Kadınlar, gece geç saatlere kadar hem kırsal mahalleler, hem de kendi komün alanları için hijyen kitleri ve diğer temel ihtiyaçları paketliyor. Doğan güneşle birlikte her gün farklı mahallelere doğru yola çıkan kadınlar, hemcinslerinin ihtiyaçlarını karşılıyor. Kadınlar kimi zaman beraber ağlıyorlar, kimi zamanda buruk da olsa gülümsüyor, gülümsetiyorlar.
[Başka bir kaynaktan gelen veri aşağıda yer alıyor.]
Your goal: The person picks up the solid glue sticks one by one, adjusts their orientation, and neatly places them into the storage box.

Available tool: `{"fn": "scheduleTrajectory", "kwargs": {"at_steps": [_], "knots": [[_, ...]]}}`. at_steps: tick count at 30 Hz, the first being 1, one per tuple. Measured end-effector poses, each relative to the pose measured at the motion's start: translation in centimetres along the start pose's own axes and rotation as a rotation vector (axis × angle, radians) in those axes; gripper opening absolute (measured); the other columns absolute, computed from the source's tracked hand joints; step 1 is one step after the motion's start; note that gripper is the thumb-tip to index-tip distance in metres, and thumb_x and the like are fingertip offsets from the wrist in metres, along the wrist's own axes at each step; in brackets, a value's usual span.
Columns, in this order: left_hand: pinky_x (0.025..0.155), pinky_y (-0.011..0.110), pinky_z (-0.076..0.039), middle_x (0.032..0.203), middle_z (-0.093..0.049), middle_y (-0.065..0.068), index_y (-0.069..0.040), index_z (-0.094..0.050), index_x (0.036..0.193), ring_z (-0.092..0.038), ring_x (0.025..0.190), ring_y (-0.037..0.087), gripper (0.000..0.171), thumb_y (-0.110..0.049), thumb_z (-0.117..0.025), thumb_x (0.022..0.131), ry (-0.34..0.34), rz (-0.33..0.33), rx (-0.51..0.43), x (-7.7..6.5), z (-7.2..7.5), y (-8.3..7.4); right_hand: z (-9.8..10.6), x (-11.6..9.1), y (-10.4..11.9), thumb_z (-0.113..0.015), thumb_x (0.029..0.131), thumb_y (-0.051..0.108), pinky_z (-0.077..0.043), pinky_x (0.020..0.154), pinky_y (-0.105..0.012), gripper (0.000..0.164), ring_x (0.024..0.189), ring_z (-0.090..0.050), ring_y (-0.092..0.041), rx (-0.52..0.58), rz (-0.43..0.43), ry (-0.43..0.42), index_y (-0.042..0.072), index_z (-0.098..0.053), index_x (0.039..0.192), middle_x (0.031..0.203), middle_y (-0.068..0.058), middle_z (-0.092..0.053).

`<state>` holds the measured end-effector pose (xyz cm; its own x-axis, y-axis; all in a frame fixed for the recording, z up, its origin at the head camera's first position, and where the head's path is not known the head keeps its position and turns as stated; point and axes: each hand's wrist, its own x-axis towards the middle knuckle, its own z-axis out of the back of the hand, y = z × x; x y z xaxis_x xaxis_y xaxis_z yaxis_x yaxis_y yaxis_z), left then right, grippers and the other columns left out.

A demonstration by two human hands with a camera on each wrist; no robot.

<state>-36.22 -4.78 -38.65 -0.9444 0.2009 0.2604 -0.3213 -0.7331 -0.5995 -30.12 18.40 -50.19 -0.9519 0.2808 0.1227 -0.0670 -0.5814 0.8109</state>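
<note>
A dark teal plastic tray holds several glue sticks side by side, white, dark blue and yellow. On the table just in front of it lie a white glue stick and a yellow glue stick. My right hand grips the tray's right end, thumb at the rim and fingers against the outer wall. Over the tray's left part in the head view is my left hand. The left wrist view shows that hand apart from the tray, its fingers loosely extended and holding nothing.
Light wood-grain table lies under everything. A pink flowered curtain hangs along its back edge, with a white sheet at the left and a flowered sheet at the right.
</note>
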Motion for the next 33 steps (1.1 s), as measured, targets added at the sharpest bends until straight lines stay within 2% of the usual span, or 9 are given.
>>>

Depremzede kadınlarının şikayeti aynı noktada kesişiyor, hepsi devlet enkazının yakınlarını öldürdüğünü dile getiriyor ve hepsi de değişimin kadınların öncülüğünde gerçekleşeceğini inanıyor.
'KÖPRÜYÜ KURDUK'
Sabahtan akşama kadar emek veren yüzlerce kadından biri olan TJA aktivisti Figen Ovat, yeni ve yerinde yaşamın inşasına ilişkin konuştu. Alana geldiklerinde özgün alanları olmadığını ve hemen bunun için işe koyulduklarını aktaran Ovat, “Kadınların ciddi çekinceleri vardı. Kolektif olarak bu özgün alanları yarattık. İnanılmaz bir yıkım var burada ve burası artık hayalet şehre dönüşmüş ama biz burayı terk etmeyen kadınlarla dayanışıyoruz. Depremle beraber ciddi bir göç sorunu var, fakat burada kalıp yerlerini terk etmeyen kadınlar da var. İlk gün buraya gelip dayanışma ağlarını örüp, köprü oluşturduk. Özgün bir kadın alanı oluşturduk. İhtiyaçları karşılıyoruz ama sadece bunla kalmıyoruz, onlara dokunuyor, temas ediyoruz. İletişim bağı kuruyoruz. Neredeyse bir haftadır buradayım, yaklaşık 500 kadınla temas ettim. Dayanışma malzemeleri temin etmekten ibaret değil, moral verme, sohbet etme de dayanışmanın bir parçası. Sadece çayımızı içmek ve sohbet etmek için gelen kadınlar da var. Kadınlar özgün alanlarda kendilerini daha iyi ifade ediyorlar. Çok sevgi dolu bir enerji alıyoruz birbirimizden” diye konuştu.
'EKOLOJİK VE KADIN ÖZGÜRLÜKÇÜ YAŞAM'
Her alanda olduğu gibi deprem bölgesinde de kadınlarının öz gücünün ortaya çıktığına işaret eden Ovat, şöyle konuştu: “Bu alanı yaratmanın en büyük öznesi kadınlar. Yereldeki kadınların dayanışmasını da görüyoruz. O kadınlar da bize destek te bulunuyor. Kadınlar evlerindeki yemeklerini getirip bizimle paylaşıyor. Bu hissiyat geçirgenliğini sağlamış durumdayız. Ayrıca burada ortak yaşam da oluşmuş durumda. Dayanışma hem ekolojik, hem de kadın özgürlükçü bir yaşam örneğini bize gösteriyor. Geldiğimizden beri bu ortak yaşam alanında para harcamıyoruz, ihtiyaçlar dayanışma ile karşılanıyor. Bu da yeniden doğaya dönüşün ve yeniden birbirimizle iletişimin gücü oluyor. İletişimde olmayı yeniden öğreniyoruz. Bu sürekliliği olan bir süreç ve dolayısıyla bu sürece uzun soluklu bakmak gerekiyor. Bu şehri yeniden inşa etmek için burada kadınlarla dayanışarak, demografik yapının da değişmesine müsaade etmeden ortak ekolojik bir yaşam alanını inşa etmek istiyoruz.”